Shown below are entries with pictures; the line with "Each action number" through the line with "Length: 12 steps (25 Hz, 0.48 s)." is the span to retype exactly, and the pictures stay out.

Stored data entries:

========

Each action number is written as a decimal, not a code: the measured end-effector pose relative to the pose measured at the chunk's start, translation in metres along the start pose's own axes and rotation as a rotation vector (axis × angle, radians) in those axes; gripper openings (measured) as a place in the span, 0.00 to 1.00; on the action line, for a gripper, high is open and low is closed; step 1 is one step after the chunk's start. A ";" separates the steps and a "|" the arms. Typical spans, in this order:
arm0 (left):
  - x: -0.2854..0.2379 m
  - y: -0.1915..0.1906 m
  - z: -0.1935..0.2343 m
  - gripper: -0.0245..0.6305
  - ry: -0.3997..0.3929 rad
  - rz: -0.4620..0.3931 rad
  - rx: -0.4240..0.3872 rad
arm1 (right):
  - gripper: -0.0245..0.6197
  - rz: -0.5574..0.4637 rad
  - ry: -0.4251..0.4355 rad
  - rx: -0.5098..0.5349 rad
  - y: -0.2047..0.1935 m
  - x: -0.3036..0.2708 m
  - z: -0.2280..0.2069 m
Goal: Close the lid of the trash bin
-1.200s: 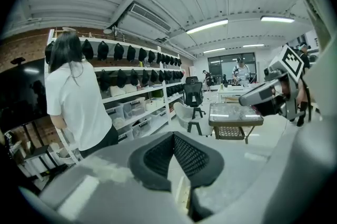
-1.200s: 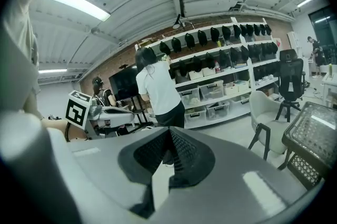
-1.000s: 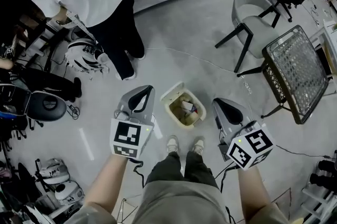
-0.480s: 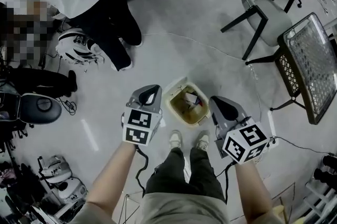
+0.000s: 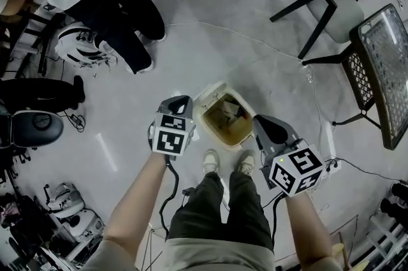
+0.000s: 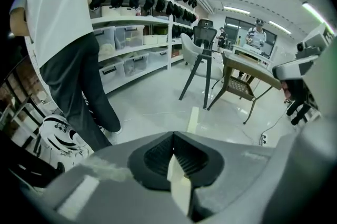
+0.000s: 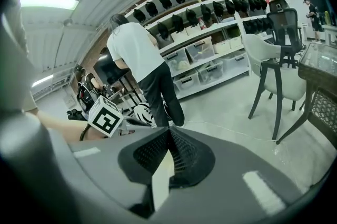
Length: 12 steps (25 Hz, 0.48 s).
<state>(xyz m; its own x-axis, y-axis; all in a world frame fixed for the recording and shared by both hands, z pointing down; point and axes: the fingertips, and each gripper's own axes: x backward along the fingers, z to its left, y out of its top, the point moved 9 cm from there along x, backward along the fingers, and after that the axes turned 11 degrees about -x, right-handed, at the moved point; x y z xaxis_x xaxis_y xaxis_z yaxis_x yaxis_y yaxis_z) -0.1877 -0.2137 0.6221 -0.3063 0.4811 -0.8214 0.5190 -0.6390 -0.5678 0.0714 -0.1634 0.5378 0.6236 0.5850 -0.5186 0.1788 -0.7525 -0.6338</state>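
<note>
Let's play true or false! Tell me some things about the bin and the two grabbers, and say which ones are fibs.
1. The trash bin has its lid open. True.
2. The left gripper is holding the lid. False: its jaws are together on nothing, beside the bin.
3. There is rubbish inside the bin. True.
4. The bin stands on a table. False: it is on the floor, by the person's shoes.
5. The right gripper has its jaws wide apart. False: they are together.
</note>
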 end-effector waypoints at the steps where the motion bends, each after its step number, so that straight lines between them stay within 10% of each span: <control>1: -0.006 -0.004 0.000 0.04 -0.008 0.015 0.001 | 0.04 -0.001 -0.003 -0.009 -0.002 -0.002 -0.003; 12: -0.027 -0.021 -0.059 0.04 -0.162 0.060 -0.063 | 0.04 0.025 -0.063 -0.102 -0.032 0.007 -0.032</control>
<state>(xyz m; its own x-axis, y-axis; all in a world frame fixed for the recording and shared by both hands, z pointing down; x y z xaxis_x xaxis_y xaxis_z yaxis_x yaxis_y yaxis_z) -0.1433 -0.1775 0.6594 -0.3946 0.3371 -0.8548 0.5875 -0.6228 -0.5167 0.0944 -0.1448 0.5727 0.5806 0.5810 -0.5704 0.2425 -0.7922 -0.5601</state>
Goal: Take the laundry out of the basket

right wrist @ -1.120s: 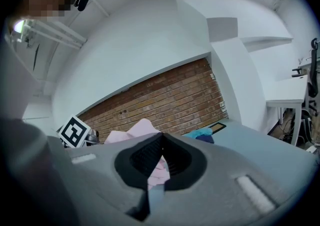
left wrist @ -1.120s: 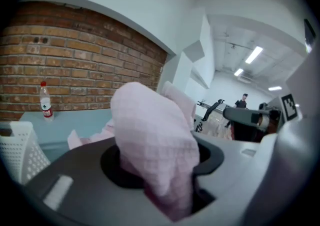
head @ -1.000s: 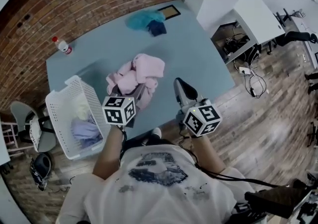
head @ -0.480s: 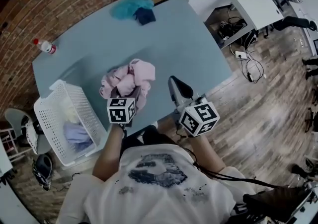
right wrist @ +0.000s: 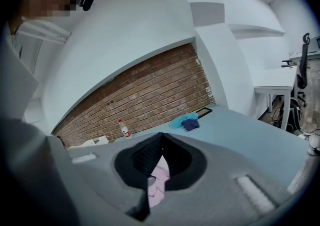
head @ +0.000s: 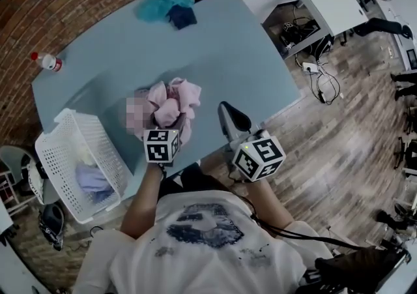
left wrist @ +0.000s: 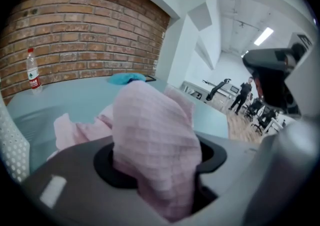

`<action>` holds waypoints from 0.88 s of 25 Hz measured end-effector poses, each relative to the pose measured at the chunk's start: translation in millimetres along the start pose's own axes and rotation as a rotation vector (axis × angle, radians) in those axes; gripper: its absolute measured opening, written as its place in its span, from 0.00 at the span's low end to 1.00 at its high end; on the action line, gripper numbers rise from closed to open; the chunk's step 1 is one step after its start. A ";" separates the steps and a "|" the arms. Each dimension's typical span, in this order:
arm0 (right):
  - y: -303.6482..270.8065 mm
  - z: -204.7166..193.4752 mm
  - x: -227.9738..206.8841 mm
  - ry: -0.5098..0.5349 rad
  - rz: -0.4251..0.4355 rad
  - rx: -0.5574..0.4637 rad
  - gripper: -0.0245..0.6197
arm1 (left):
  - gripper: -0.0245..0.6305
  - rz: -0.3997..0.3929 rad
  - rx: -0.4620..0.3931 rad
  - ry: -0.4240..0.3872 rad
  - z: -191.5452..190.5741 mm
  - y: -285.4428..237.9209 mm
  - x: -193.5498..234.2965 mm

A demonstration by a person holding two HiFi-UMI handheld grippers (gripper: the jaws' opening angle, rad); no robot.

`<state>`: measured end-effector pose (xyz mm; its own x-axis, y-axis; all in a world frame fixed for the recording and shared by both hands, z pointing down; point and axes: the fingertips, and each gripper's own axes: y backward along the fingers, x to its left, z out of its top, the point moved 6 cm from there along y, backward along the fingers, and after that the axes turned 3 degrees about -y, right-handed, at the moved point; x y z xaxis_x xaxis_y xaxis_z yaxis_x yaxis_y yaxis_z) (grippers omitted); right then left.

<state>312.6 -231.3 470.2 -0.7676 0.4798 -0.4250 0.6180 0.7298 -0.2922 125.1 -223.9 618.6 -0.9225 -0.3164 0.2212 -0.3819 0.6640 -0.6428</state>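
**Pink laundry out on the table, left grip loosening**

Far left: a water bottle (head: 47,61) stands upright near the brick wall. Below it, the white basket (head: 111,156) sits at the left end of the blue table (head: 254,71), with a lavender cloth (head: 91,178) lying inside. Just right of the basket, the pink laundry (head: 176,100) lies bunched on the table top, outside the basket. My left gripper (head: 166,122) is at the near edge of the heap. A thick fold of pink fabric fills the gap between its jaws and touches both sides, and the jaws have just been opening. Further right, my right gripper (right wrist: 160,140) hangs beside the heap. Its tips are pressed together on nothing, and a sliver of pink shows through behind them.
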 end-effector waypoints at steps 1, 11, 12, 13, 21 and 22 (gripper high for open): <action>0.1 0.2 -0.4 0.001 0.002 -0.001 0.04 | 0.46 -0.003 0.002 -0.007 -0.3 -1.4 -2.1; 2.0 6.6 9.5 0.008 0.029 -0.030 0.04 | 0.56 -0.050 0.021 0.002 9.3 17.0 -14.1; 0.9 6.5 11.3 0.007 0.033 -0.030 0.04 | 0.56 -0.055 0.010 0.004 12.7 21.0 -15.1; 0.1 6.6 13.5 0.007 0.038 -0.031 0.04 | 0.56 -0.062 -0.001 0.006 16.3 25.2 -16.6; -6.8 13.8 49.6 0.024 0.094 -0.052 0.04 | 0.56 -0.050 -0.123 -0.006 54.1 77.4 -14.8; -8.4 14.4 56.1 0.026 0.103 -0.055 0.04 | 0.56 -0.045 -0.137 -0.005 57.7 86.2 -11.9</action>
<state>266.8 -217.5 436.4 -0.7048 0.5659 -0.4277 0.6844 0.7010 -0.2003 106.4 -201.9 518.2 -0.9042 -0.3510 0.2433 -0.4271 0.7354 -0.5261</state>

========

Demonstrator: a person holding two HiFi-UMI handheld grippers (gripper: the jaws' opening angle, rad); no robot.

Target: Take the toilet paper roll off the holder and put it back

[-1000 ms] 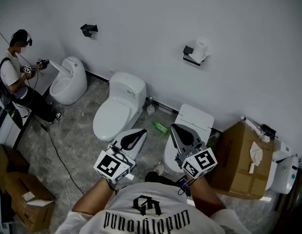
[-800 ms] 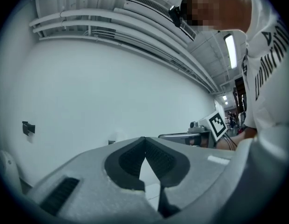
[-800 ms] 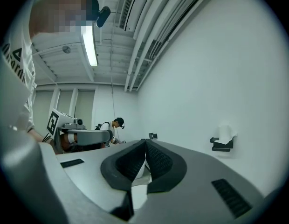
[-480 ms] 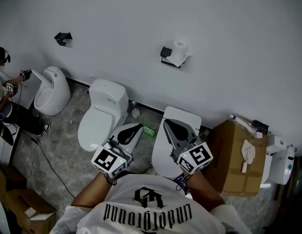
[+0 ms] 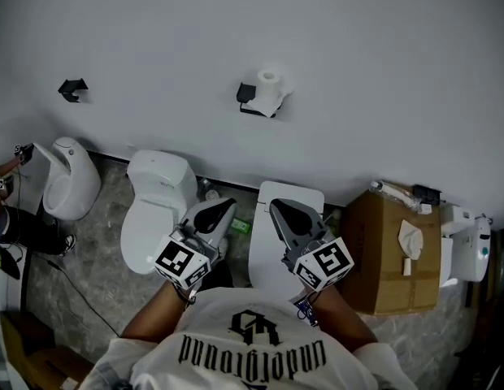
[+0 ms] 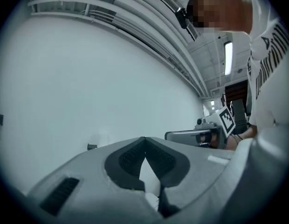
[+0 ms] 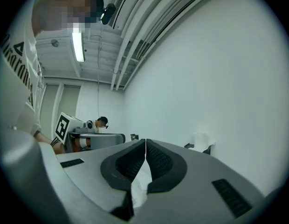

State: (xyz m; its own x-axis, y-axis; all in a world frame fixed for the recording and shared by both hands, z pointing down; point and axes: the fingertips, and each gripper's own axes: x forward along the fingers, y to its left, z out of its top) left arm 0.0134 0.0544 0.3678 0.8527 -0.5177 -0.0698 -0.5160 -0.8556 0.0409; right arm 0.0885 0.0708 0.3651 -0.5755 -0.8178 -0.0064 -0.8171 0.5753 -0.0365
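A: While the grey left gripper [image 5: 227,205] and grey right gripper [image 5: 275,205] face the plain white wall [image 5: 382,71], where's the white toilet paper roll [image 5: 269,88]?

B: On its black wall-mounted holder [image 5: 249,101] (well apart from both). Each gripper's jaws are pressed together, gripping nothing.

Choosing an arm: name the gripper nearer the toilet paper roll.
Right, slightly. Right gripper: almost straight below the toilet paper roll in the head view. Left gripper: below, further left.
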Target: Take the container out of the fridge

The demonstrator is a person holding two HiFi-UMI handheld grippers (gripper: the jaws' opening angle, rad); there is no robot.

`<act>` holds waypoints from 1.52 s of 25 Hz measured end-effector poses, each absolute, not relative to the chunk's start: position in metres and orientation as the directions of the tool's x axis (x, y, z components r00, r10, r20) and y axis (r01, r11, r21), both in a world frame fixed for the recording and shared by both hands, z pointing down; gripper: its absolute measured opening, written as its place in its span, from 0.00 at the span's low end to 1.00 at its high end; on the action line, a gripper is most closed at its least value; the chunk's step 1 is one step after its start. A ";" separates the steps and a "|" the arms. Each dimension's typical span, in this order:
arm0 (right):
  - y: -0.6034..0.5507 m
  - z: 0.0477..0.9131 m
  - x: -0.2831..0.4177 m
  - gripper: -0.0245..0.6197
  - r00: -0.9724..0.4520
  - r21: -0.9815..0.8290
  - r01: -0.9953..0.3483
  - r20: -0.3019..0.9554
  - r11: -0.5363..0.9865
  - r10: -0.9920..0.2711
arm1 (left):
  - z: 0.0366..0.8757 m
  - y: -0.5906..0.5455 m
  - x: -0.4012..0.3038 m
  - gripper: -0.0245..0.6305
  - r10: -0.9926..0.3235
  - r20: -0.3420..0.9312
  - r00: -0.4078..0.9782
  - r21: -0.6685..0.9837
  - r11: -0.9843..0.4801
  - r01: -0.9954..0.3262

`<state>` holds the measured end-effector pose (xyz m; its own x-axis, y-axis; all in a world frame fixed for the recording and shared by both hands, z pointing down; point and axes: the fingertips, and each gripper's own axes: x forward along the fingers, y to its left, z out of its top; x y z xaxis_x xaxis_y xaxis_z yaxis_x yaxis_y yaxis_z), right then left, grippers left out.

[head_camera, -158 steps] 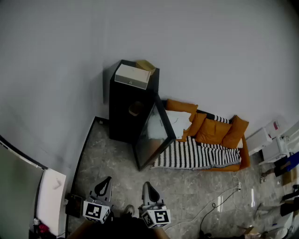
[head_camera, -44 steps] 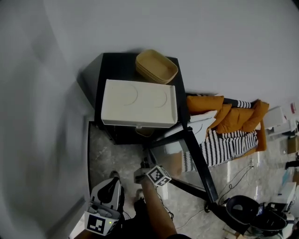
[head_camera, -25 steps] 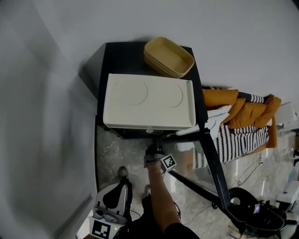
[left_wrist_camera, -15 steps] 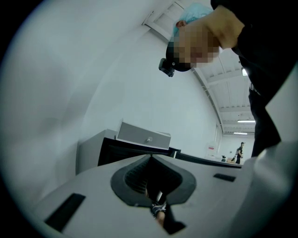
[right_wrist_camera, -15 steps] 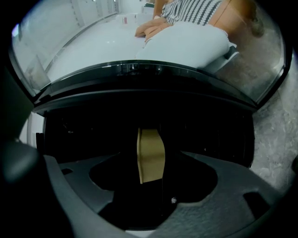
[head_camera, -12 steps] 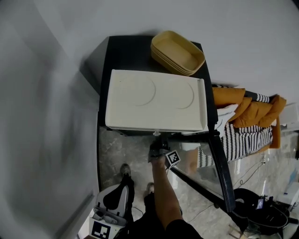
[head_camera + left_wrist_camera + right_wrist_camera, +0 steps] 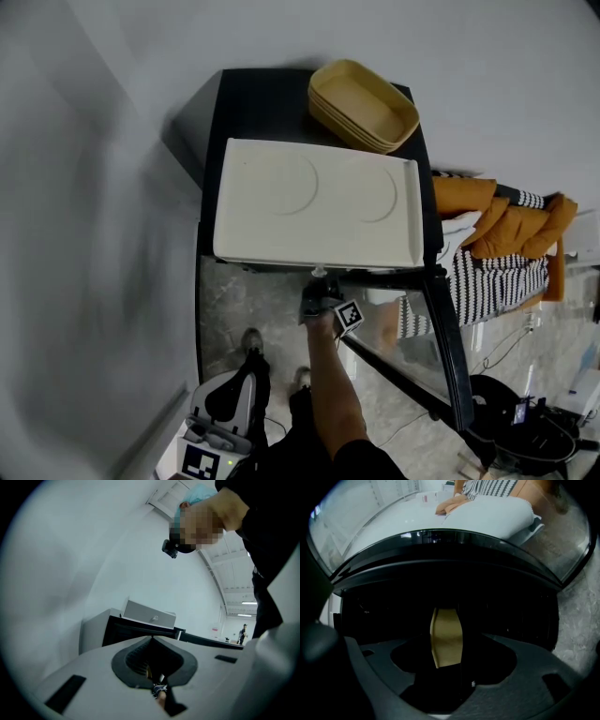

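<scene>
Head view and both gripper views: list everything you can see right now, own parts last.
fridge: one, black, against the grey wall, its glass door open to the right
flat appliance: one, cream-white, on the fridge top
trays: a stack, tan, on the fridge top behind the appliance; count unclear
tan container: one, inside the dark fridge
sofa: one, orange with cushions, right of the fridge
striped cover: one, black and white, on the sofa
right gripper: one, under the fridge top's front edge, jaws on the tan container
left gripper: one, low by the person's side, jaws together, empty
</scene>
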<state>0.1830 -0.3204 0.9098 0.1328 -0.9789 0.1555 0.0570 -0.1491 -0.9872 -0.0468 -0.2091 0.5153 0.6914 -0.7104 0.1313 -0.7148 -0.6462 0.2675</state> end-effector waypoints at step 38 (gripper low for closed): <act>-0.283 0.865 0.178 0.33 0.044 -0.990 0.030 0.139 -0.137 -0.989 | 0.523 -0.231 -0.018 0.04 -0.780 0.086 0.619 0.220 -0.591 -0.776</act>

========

▸ **COMPLETED TASK**:
Each action number is written as a decimal, not a code: the measured end-effector pose relative to the pose measured at the chunk's start, translation in metres along the start pose's own axes and rotation as a rotation vector (axis × angle, radians) in those axes; gripper openings (measured) as a place in the span, 0.00 to 1.00; on the action line, for a gripper, high is open and low is closed; step 1 is one step after the chunk's start. A ";" separates the steps and a "|" the arms. Typical spans, in this order:
arm0 (left):
  - x: -0.2854..0.2379 m
  - y: -0.1915..0.1906 m
  - z: -0.1935..0.2343 m
  - gripper: -0.0245..0.6305
  - ry: -0.3997..0.3929 rad
  - rz: -0.4620..0.3931 rad
  - rx: -0.4240..0.3872 rad
arm1 (right):
  - gripper: -0.0245..0.6197
  - rz: -0.5574..0.4637 rad
  - ry: -0.4251..0.4355 rad
  - rx: -0.5098..0.5349 rad
  - y: -0.2047..0.1935 m
  - x: -0.3036..0.2708 m
  - z: -0.2280..0.2069 m
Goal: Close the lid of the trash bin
-1.200s: 
-1.200s: 
-1.000s: 
-0.480s: 
+0.000s: 
+0.000s: 
+0.000s: 
Length: 12 steps (25 Hz, 0.48 s).

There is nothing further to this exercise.